Où il apparaît que tout le monde gagne dès que chacun s’en réjouit sur le plateau...

Le bonheur, comme la joie ou le rêve, sont des thèmes aussi anciens que les programmes de divertissement à la télévision. L’une des premières émissions de jeux-variétés ne s’appelait-elle pas « La Joie de vivre » (1952-1970)  ?

Henri Spade et Jacqueline Joubert invitaient alors des personnalités du spectacle à témoigner des plaisirs de leur existence, et conviaient le téléspectateur à en faire autant, par courrier, afin de gagner un lot de 3 millions d’anciens francs. Mais si le bonheur consistait alors en retrouvailles amicales ou moments de gaîté partagée, il semble aujourd’hui essentiellement matériel, profondément lié à ces « choses » que l’on possède, si bien décrites par George Perec.

Jacqueline Joubert, Gérard Philippe, Henri Spade réunis pour l’émission "La Joie de vivre"
Jacqueline Joubert, Gérard Philippe, Henri Spade réunis pour l’émission "La Joie de vivre"

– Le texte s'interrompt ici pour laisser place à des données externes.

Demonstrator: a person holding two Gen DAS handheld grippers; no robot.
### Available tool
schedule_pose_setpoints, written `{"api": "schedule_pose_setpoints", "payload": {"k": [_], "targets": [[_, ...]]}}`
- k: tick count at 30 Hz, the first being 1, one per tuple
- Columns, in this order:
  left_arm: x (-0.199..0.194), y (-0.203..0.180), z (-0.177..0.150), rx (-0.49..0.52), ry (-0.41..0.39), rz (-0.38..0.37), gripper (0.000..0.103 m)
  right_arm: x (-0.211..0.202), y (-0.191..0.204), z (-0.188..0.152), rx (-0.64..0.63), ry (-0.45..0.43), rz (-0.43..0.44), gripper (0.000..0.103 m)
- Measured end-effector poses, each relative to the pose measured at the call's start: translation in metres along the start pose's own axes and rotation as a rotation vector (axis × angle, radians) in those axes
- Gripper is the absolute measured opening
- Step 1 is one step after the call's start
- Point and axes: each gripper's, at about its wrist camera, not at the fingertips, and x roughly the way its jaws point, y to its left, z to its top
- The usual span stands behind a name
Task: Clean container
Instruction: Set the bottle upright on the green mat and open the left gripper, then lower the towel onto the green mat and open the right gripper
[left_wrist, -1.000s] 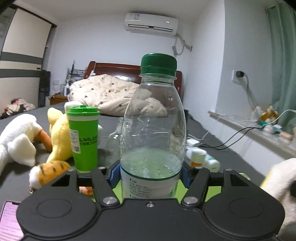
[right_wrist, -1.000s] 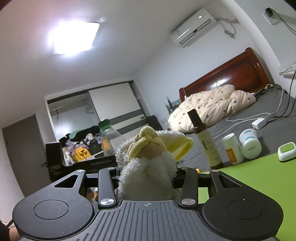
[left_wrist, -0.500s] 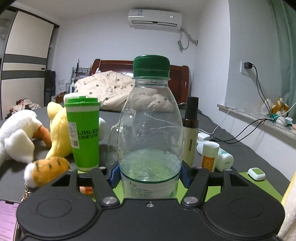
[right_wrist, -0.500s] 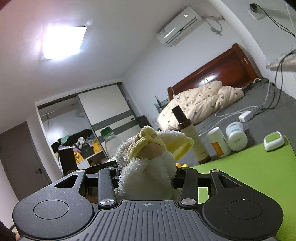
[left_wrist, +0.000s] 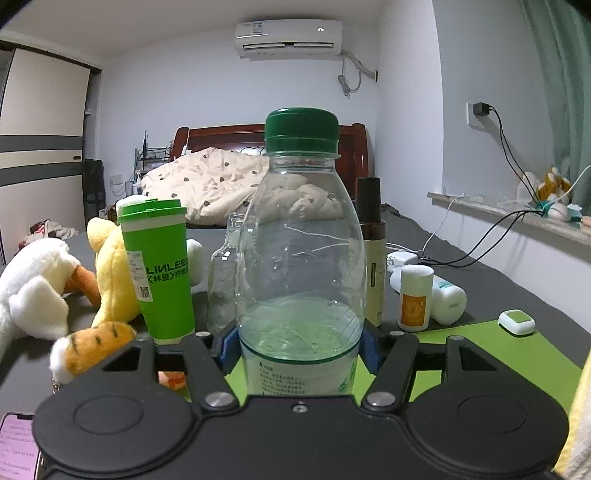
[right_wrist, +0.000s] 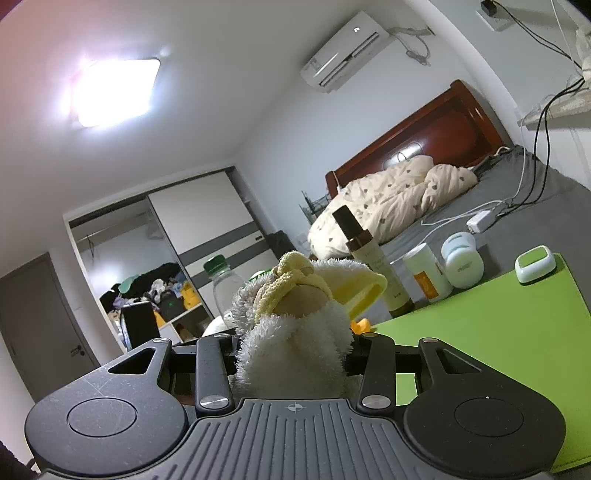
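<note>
A clear plastic bottle (left_wrist: 301, 240) with a green cap stands upright between the blue pads (left_wrist: 225, 350) of my left gripper (left_wrist: 299, 350), which is shut on its lower body. Water fills about its lower third. My right gripper (right_wrist: 291, 350) is shut on a bunched, fluffy white and yellow cloth (right_wrist: 295, 325). In the right wrist view the bottle (right_wrist: 221, 291) shows to the left, behind the cloth and apart from it.
On the grey bed cover stand a green cup (left_wrist: 159, 273), an empty glass bottle (left_wrist: 221, 280), a brown spray bottle (left_wrist: 371, 236) and two small white jars (left_wrist: 415, 299). Plush toys (left_wrist: 37, 288) lie left. A green mat (left_wrist: 498, 354) carries a small white-green device (left_wrist: 516, 322).
Both grips hold unchanged. The left view has swung, so the spray bottle and jars now show right of the bottle. The right view has rolled and the green mat fills more of it.
</note>
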Motion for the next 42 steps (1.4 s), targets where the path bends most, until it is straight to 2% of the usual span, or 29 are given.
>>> {"api": "schedule_pose_setpoints", "payload": {"k": [5,9,12,18,22,31,36,38,42], "targets": [[0.002,-0.002,0.002,0.013,0.003,0.011,0.061,-0.007,0.007,0.002,-0.008,-0.007,-0.009,0.042],[0.004,-0.002,0.006,0.012,0.012,0.023,0.074,-0.011,0.012,0.007,-0.013,-0.020,-0.023,0.042],[0.005,0.002,0.006,-0.013,0.026,0.024,0.077,-0.012,0.016,0.012,-0.016,-0.038,-0.041,0.042],[-0.015,0.009,-0.009,-0.048,0.016,0.015,0.089,-0.001,0.018,0.029,-0.026,-0.060,-0.133,0.042],[-0.037,0.011,-0.023,-0.075,0.012,0.010,0.095,0.023,0.018,0.039,-0.087,-0.053,-0.238,0.042],[-0.072,0.010,-0.040,-0.090,0.027,-0.030,0.099,0.090,0.005,0.042,-0.259,0.011,-0.454,0.042],[-0.073,0.010,-0.044,-0.088,0.043,-0.044,0.100,0.120,-0.001,0.035,-0.370,0.074,-0.631,0.042],[-0.073,0.011,-0.045,-0.095,0.052,-0.048,0.100,0.131,-0.005,0.026,-0.377,0.122,-0.648,0.042],[-0.071,0.013,-0.047,-0.104,0.066,-0.053,0.100,0.140,-0.011,0.009,-0.339,0.187,-0.621,0.042]]}}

Aussi l’animateur du jeu télévisé, généralement dispensateur de la manne, occupe-t-il une place de choix parmi les « marchands de bonheur » du petit écran. Quant au véritable bénéficiaire, il est aisément identifiable : en permettant à ses candidats d’obtenir des gains importants, la télévision apparaît comme une bienfaitrice, soignant ainsi sa précieuse image de marque. C’est pourquoi la réflexivité diffuse  [1], qui assure aux chaînes le pouvoir « d’imposer et de maintenir la communication  [2] », imprègne les jeux télévisés.

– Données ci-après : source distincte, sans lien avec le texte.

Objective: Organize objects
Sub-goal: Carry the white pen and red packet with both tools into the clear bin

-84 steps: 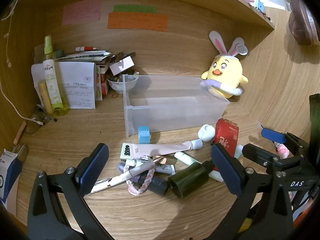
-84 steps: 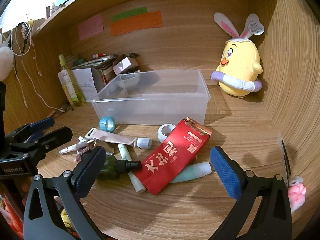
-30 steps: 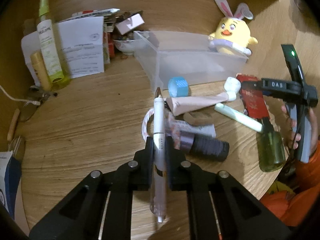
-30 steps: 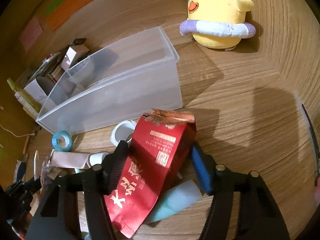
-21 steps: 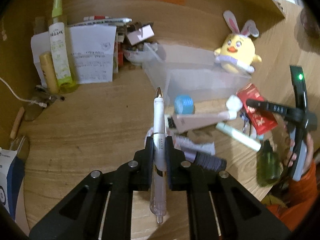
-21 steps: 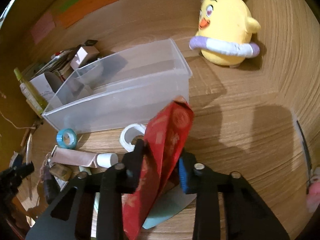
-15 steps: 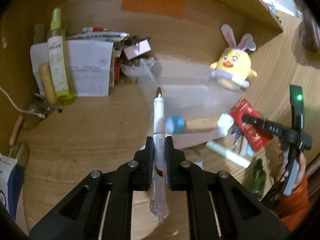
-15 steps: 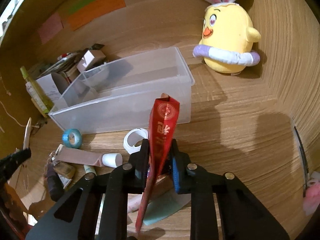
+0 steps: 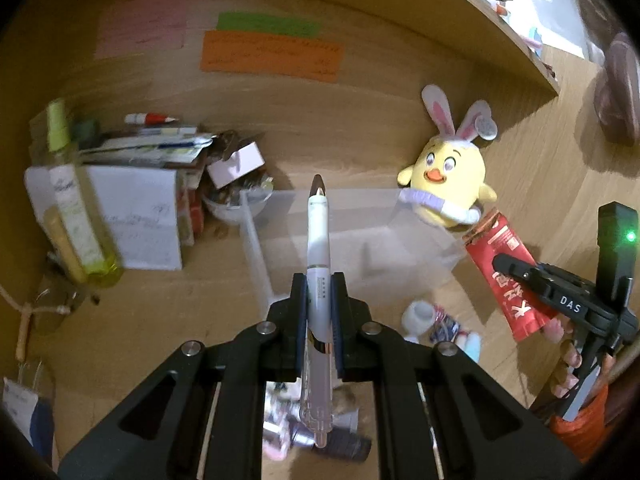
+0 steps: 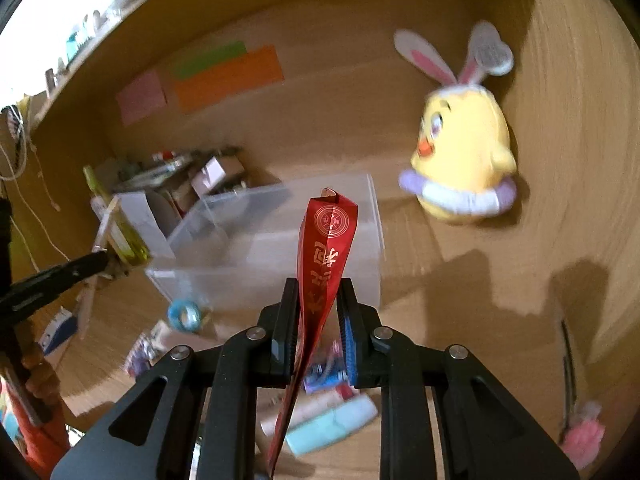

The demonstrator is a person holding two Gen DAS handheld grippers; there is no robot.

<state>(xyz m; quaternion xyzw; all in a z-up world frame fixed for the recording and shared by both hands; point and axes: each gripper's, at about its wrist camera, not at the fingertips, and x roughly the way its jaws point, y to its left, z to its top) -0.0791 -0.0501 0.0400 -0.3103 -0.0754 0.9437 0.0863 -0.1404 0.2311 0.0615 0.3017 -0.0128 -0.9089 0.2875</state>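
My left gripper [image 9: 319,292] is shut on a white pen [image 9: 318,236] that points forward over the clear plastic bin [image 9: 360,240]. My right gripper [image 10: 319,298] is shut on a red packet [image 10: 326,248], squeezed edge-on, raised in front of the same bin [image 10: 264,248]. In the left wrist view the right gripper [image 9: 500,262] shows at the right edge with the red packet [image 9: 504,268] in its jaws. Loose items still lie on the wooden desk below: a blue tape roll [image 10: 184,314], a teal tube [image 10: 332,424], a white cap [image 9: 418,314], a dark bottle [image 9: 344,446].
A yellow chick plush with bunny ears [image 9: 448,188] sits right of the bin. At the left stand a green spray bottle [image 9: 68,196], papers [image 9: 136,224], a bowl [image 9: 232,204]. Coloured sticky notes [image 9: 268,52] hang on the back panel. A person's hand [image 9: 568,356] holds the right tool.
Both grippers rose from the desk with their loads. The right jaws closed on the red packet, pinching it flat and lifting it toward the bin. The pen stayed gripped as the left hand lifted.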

Elle se manifeste d’abord dans la rhétorique de ce type de programmes. On pourrait multiplier à l’envi les citations de ce bonheur, inlassablement scandé par les animateurs dès la fin des années 1980. Ces programmes visent à fidéliser le téléspectateur en créant chez lui des habitudes. Pour cela, les animateurs se soumettent à des rituels précis : l’accueil du public et des téléspectateurs, la présentation des candidats du jour, le rappel des règles du jeu et des gains à la clef, la mention des éventuels sponsors.

Connivence

Le bonimenteur est rarement neutre, il se place presque toujours du côté du candidat. Il détient les clés de l’univers fictif dans lequel évoluent les joueurs. Tel était le rôle tenu par Philippe Risoli dans « Le Millionnaire » (1991-1999) sur TF1, tel est celui qu’Arthur reprend aujourd’hui sur cette même chaîne dans « À prendre ou à laisser ».

L’animateur doit être capable de mettre les joueurs en confiance : pour cela, bonhomie et convivialité assurent la connivence avec le public et les candidats, comme en témoignent leurs fréquents gestes amicaux envers ces derniers. Ils flattent leurs rêves en leur demandant ce qu’ils projettent de faire de la somme remportée, conférant ainsi une force dramatique aux enjeux et aux espérances des joueurs, dans des formules souvent gouvernées par le hasard.

« L’animateur disparaît aujourd’hui au profit des candidats eux-mêmes. »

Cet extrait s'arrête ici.